Nine short days to come to terms with the fact she would be Severus Snape's bride and her life as she knew it would come to a crashing halt. One chapter would close harshly and another not-so-great one would open and she would have to cut her way through the path of uncertainty, grin and bear it no matter how much she was dying on the inside.

She sighed forlornly, lying on her back in bed with the drapes drawn shut she lay just looking up at the canopy over the bed wishing and hoping a portal would open up and whisk her away to another dimension where she didn't have to take Severus as he lawfully wedded husband.

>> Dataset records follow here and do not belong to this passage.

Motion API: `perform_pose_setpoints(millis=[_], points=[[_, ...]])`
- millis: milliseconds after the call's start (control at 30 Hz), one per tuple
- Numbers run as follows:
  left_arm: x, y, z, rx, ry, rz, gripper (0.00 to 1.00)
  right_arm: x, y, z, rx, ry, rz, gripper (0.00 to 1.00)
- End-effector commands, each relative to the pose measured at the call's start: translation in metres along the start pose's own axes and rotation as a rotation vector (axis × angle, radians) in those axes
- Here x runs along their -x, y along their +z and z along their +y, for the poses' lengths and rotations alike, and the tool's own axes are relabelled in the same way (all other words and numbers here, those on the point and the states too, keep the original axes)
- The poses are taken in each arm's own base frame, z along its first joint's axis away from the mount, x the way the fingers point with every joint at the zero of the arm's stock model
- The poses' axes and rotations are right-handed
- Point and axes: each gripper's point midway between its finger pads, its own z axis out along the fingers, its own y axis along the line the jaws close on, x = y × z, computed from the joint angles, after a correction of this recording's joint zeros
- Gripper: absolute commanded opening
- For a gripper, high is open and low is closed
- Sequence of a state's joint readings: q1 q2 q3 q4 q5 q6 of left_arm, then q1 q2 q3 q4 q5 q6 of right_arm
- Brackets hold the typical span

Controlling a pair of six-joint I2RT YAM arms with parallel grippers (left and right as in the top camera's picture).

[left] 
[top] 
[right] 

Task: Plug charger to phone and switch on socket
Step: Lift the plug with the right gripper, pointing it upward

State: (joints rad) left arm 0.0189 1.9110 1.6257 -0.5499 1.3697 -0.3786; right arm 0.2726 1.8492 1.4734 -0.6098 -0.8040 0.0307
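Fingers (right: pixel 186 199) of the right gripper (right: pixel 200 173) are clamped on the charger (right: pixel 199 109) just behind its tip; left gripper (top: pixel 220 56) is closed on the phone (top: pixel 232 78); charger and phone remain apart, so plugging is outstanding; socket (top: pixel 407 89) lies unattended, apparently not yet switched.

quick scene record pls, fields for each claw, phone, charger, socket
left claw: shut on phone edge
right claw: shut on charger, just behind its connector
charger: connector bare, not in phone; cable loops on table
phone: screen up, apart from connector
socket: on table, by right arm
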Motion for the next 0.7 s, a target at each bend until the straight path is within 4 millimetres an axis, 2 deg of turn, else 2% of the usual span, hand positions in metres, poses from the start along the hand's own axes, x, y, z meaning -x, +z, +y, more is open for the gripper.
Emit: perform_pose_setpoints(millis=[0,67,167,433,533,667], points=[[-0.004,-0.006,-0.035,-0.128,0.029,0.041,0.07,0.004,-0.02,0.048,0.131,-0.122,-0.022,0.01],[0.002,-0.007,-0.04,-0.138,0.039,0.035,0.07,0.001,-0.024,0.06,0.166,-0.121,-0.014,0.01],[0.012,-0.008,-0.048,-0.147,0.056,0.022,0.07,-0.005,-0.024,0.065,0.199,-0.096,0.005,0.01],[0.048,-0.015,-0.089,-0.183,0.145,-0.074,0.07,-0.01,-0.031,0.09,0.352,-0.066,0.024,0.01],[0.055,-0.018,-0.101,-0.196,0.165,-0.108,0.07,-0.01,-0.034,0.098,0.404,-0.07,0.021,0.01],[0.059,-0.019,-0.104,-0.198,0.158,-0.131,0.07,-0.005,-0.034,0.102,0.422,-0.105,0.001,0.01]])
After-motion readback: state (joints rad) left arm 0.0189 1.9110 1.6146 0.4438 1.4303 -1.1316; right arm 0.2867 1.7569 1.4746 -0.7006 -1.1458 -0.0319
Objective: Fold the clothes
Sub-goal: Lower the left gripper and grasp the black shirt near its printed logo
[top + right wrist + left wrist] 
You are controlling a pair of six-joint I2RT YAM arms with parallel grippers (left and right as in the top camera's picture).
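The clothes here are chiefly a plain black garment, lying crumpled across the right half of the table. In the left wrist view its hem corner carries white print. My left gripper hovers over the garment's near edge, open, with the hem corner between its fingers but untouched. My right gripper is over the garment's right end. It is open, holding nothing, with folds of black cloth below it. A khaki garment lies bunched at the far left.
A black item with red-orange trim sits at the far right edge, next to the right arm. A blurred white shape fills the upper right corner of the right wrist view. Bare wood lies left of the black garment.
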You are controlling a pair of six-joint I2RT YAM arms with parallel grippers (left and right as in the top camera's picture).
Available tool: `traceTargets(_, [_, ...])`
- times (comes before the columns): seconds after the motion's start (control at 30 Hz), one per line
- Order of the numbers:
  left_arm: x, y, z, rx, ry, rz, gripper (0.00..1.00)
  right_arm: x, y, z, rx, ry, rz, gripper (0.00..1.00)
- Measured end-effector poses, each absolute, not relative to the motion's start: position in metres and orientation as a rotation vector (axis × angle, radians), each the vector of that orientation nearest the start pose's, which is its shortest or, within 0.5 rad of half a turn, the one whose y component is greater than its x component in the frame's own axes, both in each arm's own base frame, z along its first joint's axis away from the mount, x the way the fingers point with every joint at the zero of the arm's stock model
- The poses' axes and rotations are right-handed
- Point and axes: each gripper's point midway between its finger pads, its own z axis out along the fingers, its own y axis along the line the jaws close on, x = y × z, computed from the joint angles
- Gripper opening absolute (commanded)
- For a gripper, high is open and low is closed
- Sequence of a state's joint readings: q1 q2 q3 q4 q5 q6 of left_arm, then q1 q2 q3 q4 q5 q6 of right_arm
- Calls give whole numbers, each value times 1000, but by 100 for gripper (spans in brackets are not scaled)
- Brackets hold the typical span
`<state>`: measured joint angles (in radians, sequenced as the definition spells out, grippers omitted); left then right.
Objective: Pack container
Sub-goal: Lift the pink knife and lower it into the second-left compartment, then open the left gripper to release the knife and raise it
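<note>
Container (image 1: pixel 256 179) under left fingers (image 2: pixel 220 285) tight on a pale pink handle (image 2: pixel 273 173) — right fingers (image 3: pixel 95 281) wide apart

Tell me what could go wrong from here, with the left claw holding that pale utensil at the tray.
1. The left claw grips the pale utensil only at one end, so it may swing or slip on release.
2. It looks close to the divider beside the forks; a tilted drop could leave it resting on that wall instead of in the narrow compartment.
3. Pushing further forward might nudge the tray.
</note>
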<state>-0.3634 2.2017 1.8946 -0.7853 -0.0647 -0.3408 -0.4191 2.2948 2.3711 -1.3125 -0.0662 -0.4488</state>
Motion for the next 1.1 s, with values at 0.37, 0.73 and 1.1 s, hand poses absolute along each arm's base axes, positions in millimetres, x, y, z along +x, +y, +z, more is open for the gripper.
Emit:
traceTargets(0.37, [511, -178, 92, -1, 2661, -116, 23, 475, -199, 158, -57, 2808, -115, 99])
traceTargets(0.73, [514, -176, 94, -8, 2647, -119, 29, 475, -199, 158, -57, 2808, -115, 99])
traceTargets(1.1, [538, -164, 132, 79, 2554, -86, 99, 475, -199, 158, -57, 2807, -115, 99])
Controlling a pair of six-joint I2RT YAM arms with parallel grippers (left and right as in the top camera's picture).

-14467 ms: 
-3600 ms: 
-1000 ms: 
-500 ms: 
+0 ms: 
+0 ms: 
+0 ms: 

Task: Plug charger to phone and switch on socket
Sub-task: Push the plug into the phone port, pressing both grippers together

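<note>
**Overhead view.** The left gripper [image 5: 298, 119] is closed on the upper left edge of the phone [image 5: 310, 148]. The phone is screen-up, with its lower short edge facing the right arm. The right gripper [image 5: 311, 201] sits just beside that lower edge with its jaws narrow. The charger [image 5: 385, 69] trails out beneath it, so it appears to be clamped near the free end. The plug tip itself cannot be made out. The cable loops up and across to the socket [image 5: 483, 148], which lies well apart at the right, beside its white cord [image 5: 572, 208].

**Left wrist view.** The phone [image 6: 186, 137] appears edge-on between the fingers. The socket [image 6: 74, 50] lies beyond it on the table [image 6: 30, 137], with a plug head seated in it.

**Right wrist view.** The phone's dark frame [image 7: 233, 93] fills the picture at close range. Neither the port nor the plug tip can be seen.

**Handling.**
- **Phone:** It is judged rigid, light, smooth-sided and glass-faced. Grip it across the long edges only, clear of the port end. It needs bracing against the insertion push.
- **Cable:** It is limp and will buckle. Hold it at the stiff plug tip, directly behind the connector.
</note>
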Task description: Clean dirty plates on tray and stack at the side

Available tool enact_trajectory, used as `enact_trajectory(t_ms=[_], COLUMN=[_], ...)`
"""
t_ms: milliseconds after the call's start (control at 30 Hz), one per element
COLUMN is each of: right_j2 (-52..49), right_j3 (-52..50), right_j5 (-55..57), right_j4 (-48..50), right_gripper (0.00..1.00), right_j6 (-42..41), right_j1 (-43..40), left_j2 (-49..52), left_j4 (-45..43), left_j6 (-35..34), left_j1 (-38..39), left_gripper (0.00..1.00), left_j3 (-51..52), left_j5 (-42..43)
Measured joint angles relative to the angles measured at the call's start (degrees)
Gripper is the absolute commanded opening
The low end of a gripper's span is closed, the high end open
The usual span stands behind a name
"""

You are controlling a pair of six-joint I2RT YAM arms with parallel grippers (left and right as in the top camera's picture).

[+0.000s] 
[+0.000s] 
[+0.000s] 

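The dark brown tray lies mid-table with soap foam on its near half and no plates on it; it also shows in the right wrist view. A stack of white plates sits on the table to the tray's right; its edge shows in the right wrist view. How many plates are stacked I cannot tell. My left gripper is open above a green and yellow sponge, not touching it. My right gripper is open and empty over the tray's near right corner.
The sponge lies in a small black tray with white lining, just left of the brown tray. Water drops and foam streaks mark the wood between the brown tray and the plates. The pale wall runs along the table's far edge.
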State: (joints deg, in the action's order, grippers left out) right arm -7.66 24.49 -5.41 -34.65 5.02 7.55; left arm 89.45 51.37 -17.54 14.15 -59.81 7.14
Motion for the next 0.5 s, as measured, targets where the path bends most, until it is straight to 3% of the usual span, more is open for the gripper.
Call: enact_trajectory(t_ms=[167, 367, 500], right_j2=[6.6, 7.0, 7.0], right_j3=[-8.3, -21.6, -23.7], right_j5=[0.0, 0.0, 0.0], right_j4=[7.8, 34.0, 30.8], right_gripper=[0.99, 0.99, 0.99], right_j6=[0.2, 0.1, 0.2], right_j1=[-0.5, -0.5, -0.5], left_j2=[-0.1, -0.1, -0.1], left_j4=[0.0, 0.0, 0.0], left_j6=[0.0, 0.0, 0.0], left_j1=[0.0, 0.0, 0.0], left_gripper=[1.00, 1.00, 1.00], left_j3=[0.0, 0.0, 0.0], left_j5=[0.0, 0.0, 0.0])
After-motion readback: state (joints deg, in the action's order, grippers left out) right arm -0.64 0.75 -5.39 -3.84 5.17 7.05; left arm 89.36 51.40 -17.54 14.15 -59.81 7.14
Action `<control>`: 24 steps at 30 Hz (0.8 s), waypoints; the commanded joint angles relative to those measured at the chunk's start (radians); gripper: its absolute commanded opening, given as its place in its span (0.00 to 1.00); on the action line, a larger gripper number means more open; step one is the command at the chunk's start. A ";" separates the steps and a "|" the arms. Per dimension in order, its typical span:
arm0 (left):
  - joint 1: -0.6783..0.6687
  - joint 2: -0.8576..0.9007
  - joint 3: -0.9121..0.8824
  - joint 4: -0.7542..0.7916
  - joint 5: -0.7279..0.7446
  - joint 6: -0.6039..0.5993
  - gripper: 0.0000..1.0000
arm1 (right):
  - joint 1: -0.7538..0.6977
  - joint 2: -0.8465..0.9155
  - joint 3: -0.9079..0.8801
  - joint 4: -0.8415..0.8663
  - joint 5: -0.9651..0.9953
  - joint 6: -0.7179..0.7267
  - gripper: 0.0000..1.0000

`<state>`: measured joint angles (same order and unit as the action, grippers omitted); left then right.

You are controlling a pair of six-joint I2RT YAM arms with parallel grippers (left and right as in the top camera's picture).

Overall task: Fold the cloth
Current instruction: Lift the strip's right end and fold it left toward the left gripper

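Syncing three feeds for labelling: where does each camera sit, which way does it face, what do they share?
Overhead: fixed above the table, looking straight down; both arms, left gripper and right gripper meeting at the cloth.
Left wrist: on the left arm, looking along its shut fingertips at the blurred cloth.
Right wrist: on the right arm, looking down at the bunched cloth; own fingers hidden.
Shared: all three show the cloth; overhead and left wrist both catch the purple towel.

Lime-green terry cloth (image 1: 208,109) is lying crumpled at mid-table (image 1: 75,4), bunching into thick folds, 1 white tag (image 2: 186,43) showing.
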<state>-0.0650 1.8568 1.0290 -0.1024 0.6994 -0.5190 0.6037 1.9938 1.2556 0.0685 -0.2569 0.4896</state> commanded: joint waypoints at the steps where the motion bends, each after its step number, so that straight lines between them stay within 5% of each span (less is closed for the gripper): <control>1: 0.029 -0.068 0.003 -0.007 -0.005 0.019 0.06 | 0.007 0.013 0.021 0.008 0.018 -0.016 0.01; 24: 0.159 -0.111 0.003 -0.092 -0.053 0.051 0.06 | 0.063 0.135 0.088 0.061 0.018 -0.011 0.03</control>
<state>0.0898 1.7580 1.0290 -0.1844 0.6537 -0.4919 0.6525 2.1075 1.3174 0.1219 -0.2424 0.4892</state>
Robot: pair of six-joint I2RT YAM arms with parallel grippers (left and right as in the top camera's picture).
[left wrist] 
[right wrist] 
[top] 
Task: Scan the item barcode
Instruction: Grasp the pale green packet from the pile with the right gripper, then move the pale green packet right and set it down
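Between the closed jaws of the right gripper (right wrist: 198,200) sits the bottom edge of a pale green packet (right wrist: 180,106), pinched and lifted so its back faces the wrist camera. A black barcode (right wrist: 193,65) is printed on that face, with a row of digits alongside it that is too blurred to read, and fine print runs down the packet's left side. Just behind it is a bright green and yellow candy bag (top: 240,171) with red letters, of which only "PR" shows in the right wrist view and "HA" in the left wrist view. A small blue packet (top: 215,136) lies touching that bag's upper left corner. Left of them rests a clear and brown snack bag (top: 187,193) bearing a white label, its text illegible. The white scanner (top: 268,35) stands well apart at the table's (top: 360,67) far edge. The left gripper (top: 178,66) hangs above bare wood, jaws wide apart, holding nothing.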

Turning over on her side, she punched the pillow violently as she did so. No matter how hard she tried, sleep eluded her, much like her rights not to marry. This law was utter unicorn bollocks, and she wouldn't stand for this. How was she supposed to face the world every day knowing she was going to marry the dreaded dungeon bat everyone feared and others loathed beyond measure?

He already told her he wouldn't be the husband she wanted or needed, and that tore at her heart just so. It was one thing to be forced into a loveless marriage, but it was another to be told straight up you were basically unwanted and he wouldn't be the man you needed.

o-o-o-o-o

Severus sat on his lounge in his sitting room and looked around the bleak, uninviting quarters. A threadbare mat sat in the middle of the room, bare walls tied it all in, and a wooden coffee table was the centerpiece, adorned by various spirit bottles of varying levels. It might have come as a shock to many, but the amount Severus drank some nights could put a sailor to shame. Then he would roll out of bed the next morning, still probably slightly intoxicated, and go back to teaching as if he hadn't just drunk himself another day closer to liver failure and imbibed the night away with nary a few hours sleep.

Tonight's poison was a delightful vodka from the deepest depths of Russia, sent to him from a good friend when they were away on holidays. The alcohol content was enough to put a heavy-weight drinker right on their arse with a few sips… he was currently three glasses in and still going strong although for some reason the room would not stay still, and his legs felt they were about to give way.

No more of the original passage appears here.